What is data analysis?
This is basically data cleaning, analysis, reporting and dashboard development.
Data analysis revolves around data quality, data warehouses, dashboarding, documentation and using data to improve decision making.
What is a data warehouse?
A data warehouse is a centralized system where data from different sources is collected, cleaned, organized and stored for reporting, analysis, dashboards and decision making.
What does data quality mean?
It mean ensuring data is fit for use. Good quality data should be complete, accurate, consistent, timely, valid and unique. This are the data quality dimensions.
Complete - is the required data available?
Accuracy - is the data correct?
Consistency - does the data match across systems?
Timeliness - was the data submitted on time?
Validity - is it in the right format?
Uniqueness - are there any duplicates?
How to clean a dataset
First you need to understand the structure of the dataset and the expected fields. Then check for missing values, duplicates, incorrect formats, inconsistent names, outliers, and invalid outputs(will be covered in excel and python article)

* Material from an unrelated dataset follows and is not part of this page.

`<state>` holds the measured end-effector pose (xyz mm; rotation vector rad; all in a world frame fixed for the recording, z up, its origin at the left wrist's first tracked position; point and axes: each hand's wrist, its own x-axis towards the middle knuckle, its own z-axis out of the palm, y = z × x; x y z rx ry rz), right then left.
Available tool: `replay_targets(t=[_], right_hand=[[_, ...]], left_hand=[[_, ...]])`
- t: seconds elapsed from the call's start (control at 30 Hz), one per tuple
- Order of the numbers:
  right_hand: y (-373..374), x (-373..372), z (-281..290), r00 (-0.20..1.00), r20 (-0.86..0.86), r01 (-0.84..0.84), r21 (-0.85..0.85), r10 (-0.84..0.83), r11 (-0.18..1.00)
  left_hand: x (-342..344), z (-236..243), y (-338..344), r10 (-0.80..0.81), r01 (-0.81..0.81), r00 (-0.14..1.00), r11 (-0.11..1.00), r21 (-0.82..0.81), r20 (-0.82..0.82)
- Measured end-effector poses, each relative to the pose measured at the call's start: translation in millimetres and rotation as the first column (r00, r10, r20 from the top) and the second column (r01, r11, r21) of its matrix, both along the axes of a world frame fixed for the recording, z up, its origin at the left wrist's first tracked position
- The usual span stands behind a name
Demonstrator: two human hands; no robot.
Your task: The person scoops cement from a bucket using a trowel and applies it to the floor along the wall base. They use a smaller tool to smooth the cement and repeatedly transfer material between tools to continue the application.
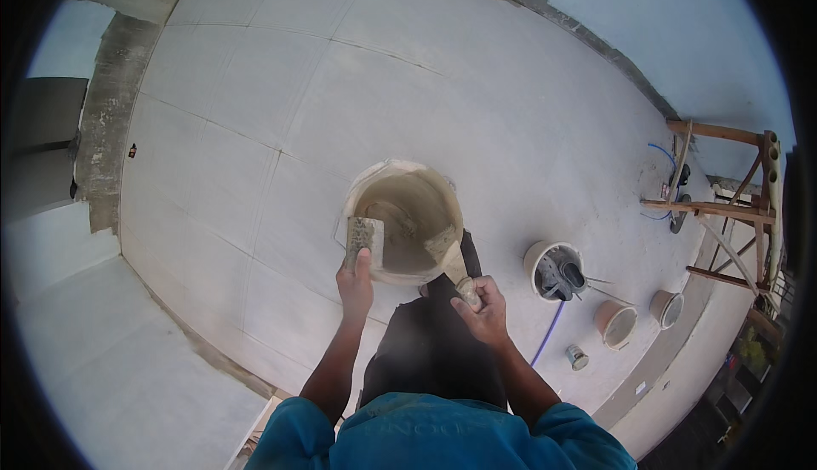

What makes a good dashboard?
A good dashboard should be simple, accurate, interactive, and action-oriented. It should show the most important indicators clearly, allow users to filter by relevant categories, and help them identify area that need attention.
How do you develop a dashboard?
Start by understanding the users' information needs and key indicators they want to monitor. Then prepare and clean the data, model relationships between tables, create measures where needed, and design visuals that clearly communicate performance. After building the dashboard, validate the numbers against the source data and collect feedback from the users.
What is a data dictionary?
It is a documentation that explains the fields in a dataset. It usually includes the column name, description, data type, allowed values, source, and business rules. It helps users understand and interpret data consistently.
SQL FOR DATA ANALYSIS
SQL is a language used to communicate with a database.
GOAl
Knowing how to explain and use SQL to extract, summarize, join, and validate data from a database.
SELECT
Clause used to select either every column from a table or specific columns from a table.
i.e SELECT *
FROM table_name; this selects everything.
SELECT
column1, column2
FROM table_name; this selects specific columns
WHERE
This filters rows into your specifications
i.e SELECT *
FROM table_name
WHERE column1<80;
ORDER BY
It sorts data either in ascending or descending order.
i.e SELECT
column1, column2
FROM table_name
ORDER BY column1 ASC/DESC
GROUP BY
It groups selected data.
i.e SELECT *
FROM table_name
GROUP BY column1;
HAVING
It filters rows after grouping
i.e SELECT *
FROM table_name
GROUP BY column1
HAVING column1<80;
AGGREGATE FUNCTIONS
SUM - adds up a selected column.
COUNT(*) - counts the number of rows in a column.
AVG - finds the average of a selected column.
GROUP BY - Groups rows.
HAVING - filters rows after grouping.
MIN - finds the minimum value in a row.
MAX - finds the maximum value in a row.
JOINS
They help us connect tables.
For instance you have three tables.
types
Inner join
Returns only rows that have matching values in both tables.
i.e SELECT column1
FROM table_name1
INNER JOIN table_name2
ON table_name1.column1 = table_name2.column1;
Left join
It takes all the records on the left table and attaches matching records from the right table
i.e SELECT column1, column2, column3
FROM table_name1
LEFT JOIN table_name2
ON table_name1_id = table_name2_id;
Right join
Returns all the rows from the right table and only matching rows from the left table.
i.e SELECT column1
FROM table_name1
RIGHT JOIN table_name2
ON table_name1.column = table_name2.column
Full join
Returns all rows when there is match either in the left or the right table.